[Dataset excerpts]
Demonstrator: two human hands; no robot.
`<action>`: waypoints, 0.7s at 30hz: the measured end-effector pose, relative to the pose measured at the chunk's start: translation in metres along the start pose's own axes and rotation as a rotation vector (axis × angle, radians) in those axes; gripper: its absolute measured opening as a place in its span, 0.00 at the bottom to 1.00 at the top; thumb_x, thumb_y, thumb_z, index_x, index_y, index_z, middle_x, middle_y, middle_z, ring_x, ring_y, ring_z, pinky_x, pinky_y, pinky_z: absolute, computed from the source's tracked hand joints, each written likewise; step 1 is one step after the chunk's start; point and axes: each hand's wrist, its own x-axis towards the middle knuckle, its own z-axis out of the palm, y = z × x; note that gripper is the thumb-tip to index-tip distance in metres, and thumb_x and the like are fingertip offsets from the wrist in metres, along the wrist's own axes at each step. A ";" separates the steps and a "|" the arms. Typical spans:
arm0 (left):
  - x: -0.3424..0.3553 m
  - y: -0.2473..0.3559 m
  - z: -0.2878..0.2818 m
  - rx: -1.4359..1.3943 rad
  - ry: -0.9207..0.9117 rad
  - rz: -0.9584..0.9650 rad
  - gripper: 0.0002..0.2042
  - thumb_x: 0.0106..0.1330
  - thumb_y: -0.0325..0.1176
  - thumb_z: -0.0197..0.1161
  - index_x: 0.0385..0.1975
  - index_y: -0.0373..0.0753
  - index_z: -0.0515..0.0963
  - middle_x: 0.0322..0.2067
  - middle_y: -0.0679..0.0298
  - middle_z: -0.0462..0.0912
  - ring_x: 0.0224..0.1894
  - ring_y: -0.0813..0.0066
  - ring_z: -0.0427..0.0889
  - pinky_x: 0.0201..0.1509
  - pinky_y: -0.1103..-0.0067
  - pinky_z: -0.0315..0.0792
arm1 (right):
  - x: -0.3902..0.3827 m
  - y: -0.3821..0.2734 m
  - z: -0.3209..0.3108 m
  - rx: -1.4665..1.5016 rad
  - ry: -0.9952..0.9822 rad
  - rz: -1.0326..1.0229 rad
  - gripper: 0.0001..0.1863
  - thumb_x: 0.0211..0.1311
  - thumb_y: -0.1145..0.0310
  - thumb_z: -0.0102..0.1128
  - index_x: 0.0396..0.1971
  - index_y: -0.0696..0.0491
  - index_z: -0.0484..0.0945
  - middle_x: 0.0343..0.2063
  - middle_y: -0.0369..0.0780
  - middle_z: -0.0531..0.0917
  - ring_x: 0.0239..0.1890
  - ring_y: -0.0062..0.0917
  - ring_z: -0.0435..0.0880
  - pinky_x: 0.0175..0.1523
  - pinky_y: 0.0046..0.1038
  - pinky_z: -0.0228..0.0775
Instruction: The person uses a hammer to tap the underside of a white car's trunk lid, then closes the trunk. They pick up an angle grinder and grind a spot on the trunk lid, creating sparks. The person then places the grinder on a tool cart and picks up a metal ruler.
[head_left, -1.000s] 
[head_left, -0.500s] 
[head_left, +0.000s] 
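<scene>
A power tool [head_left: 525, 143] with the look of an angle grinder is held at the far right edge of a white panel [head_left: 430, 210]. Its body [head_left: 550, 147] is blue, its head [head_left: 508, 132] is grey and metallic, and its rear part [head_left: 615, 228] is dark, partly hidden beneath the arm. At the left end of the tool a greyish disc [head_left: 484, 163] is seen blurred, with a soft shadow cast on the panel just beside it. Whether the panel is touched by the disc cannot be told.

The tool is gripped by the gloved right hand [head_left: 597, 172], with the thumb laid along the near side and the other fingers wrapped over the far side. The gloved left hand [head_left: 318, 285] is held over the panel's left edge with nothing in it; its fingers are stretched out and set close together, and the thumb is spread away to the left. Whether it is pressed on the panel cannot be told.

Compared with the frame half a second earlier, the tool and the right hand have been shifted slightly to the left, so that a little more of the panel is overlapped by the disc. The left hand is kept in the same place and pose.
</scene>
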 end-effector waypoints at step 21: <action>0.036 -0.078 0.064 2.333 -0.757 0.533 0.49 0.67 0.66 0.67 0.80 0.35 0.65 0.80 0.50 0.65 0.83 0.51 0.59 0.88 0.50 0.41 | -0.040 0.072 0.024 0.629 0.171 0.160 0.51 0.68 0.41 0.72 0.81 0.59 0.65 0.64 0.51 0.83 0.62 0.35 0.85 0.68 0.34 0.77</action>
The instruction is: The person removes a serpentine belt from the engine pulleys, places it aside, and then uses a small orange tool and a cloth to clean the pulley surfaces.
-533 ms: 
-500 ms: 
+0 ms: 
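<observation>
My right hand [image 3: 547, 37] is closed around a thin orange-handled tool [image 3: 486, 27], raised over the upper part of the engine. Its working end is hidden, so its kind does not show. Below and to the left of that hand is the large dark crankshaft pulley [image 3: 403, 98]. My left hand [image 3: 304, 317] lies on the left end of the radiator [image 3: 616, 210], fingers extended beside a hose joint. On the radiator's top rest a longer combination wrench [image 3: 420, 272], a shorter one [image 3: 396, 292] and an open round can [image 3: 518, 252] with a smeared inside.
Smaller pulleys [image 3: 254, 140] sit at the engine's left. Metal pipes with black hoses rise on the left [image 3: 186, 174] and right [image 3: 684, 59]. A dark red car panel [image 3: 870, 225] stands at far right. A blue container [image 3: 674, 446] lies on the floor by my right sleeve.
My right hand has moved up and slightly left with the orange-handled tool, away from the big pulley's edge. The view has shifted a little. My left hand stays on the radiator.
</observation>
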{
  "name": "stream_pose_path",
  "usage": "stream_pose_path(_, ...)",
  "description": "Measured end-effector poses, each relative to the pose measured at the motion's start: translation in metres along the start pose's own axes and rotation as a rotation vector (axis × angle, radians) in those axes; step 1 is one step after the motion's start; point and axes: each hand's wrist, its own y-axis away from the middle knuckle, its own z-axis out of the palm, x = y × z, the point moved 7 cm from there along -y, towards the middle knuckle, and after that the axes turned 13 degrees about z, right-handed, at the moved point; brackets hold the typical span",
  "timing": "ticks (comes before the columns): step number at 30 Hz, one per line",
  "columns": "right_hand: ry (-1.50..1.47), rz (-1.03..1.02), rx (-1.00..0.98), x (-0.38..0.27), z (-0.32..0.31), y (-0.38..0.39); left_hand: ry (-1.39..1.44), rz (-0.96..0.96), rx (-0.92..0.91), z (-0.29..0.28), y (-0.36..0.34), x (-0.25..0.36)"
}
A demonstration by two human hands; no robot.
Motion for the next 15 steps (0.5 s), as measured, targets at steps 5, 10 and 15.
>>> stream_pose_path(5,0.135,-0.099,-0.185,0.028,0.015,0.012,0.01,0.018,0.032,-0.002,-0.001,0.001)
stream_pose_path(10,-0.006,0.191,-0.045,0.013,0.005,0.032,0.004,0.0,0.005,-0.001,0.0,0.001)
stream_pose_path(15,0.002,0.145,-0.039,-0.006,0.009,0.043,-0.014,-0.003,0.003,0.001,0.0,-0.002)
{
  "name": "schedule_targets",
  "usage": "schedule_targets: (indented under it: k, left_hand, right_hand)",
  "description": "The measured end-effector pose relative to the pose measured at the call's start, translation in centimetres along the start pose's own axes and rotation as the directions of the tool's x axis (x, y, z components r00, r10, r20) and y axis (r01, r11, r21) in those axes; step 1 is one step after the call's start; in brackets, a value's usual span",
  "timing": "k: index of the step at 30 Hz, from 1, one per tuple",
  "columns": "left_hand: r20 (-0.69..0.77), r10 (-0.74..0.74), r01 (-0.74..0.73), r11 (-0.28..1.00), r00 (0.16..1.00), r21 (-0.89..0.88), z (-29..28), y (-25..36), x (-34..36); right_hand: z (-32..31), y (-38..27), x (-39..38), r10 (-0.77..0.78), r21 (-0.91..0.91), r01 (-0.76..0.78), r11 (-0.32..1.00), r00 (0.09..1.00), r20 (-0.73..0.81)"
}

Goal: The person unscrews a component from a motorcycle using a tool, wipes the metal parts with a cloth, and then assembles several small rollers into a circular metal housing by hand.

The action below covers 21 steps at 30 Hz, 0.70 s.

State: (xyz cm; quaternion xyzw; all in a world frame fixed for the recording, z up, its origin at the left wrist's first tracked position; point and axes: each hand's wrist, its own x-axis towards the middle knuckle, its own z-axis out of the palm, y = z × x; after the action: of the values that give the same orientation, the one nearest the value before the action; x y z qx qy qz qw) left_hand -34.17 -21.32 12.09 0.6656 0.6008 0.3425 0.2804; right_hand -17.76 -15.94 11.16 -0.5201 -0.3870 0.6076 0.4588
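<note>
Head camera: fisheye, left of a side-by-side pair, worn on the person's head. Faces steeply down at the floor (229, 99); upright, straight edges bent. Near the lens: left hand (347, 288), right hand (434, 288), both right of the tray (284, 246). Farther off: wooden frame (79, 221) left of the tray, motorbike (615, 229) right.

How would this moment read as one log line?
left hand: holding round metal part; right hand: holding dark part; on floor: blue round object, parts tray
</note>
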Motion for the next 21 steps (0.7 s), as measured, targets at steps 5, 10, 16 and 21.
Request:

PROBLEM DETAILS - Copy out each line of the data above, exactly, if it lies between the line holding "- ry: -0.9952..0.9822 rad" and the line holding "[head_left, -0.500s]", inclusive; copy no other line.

OUTPUT -
  - ry: -0.9952..0.9822 rad
  - rz: -1.0326..1.0229 rad
  - gripper: 0.0001..0.1863
  - thumb_x: 0.0211..0.1311
  - thumb_y: -0.1145..0.0310
  - thumb_z: -0.0102..0.1128
  - index_x: 0.0396..0.1971
  - index_y: -0.0696..0.0491
  - index_z: -0.0484..0.0945
  - middle_x: 0.0343..0.2063
  - middle_y: -0.0369..0.0780
  - middle_z: -0.0531..0.0917
  - ring_x: 0.0239..0.1890
  - ring_y: -0.0062..0.0917
  - ring_z: -0.0435..0.0880
  - pinky_x: 0.0175..0.1523
  - pinky_y: 0.0046..0.1038
  - pinky_z: -0.0228..0.0775
Instruction: The person uses a hammer to tap the underside of a white car's trunk lid, then closes the trunk. They pick up an angle grinder and grind a spot on the trunk lid, creating sparks. The person then places the grinder on a tool cart and picks up a metal ruler.
[head_left, -1.000s] 
[head_left, -0.500s] 

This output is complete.